Political party in Suffolk, England

The West Suffolk Independents is a minor localist political party operating within the West Suffolk District of Suffolk, England. It was registered with the Electoral Commission in September 2014, and the group has fielded the vast majority of its candidates during major district-wide elections mainly, in the former Forest Heath District and the unified West Suffolk District Council formed in 2019.

== Electoral history ==

=== District council ===
On 1 January 2015, Simon Cole, Forest Heath district councillor for Exning, announced the formation of the West Suffolk Independents (WSI), with the aim of supporting independent candidates standing for election to councils in Forest Heath and St Edmundsbury. Cole stated that the group's aim was to bring “more common sense” rather than party politics to parish, town and district councils in West Suffolk. They contested the 2015 Forest Heath District Council election, winning four seats with 4,218 votes (19.4%).

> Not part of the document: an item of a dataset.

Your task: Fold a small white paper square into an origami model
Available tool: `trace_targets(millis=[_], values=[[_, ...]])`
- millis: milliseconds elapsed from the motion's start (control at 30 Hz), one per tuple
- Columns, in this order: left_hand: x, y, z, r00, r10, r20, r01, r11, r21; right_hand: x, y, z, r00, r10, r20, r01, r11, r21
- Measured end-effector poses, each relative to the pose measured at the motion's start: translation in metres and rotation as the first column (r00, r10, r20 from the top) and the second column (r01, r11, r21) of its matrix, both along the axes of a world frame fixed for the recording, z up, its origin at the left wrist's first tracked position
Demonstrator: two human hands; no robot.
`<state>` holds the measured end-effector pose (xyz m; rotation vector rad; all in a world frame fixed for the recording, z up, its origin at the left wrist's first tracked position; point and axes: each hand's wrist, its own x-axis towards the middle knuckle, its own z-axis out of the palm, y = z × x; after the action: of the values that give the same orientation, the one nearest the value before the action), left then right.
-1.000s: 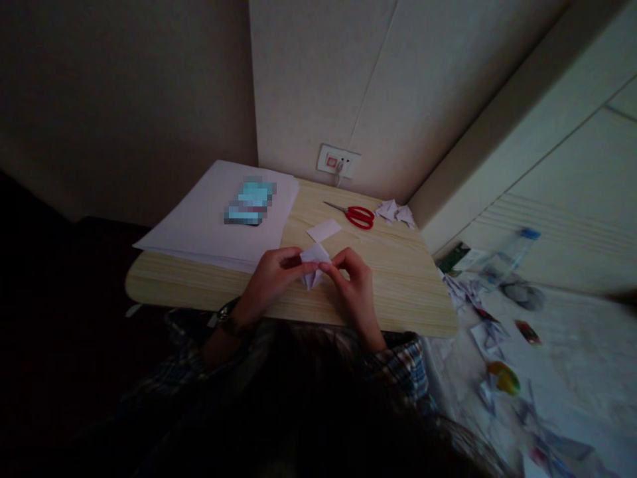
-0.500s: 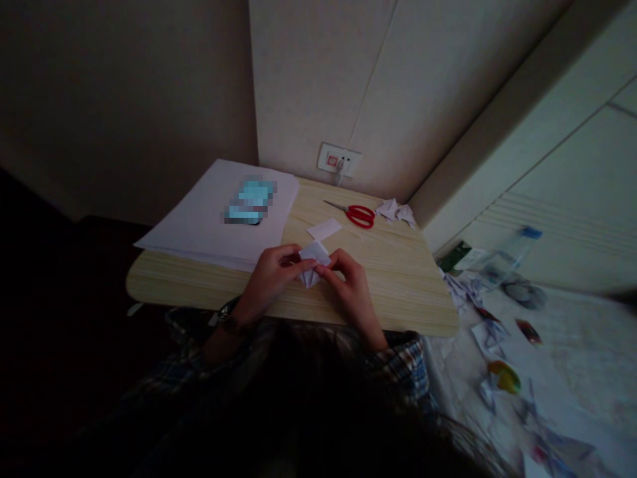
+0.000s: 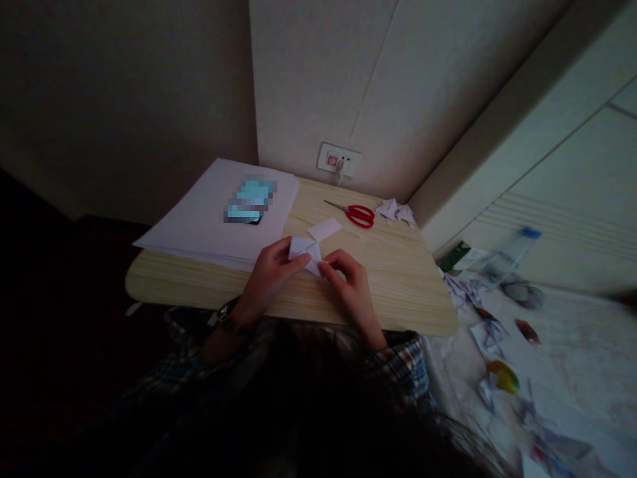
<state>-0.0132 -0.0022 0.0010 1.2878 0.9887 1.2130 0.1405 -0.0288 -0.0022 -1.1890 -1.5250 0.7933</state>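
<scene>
Pinching folded white paper (image 3: 301,246), seemingly angular: left fingers (image 3: 297,265), right fingers (image 3: 333,276).

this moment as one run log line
left hand: holding folded paper | right hand: pinching its edge | scissors: on table beyond hands | large sheets: table's left

- In front of me stands a pale wooden table (image 3: 398,285) with rounded corners.
- Large white sheets (image 3: 199,219) lie stacked on its left part.
- A small white slip (image 3: 325,229) lies near my table's middle, red-handled scissors (image 3: 350,211) beyond it.
- I count 2 folded paper pieces (image 3: 387,210) at the far right corner.
- To my right, a white-covered surface (image 3: 587,358) bears scattered paper scraps (image 3: 465,291).
</scene>
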Motion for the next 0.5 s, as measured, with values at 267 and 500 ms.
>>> trace_targets(millis=[267,500], values=[[0.0010,0.0026,-0.0018,1.000,-0.017,0.008,0.018,0.998,-0.066,0.0014,0.0007,-0.0033,0.995,-0.092,-0.036,0.093,0.994,0.048],[0.0007,0.0011,0.0026,0.995,0.045,-0.091,-0.040,0.997,0.059,0.0009,0.0012,-0.0044,0.987,-0.124,0.106,0.108,0.984,0.141]])
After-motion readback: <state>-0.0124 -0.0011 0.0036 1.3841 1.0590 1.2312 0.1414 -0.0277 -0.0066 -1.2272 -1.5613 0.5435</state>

At the inaugural 2019 West Suffolk District Council election, the group put forward 10 candidates. The WSI won 7 seats and 3,074 votes (6.1% of the popular vote), making them the third-largest party in the newly consolidated chamber.

At the 2023 West Suffolk District Council election, the group fielded 11 candidates. The party won 9 seats, causing a major shift in local governance as the ruling Conservative Party lost its overall majority. Following the election, the West Suffolk Independents joined the "West Suffolk Working Partnership," an expansive cross-party coalition alongside Labour, the Liberal Democrats, and the Green Party to successfully take control of the local authority.

=== County council ===
At the 2017 Suffolk County Council election, the WSI elected their first candidate, Victor Lukaniuk onto Suffolk County Council, representing the Brandon division. Lukaniuk was subsequently re-elected for the division at the 2021 local elections.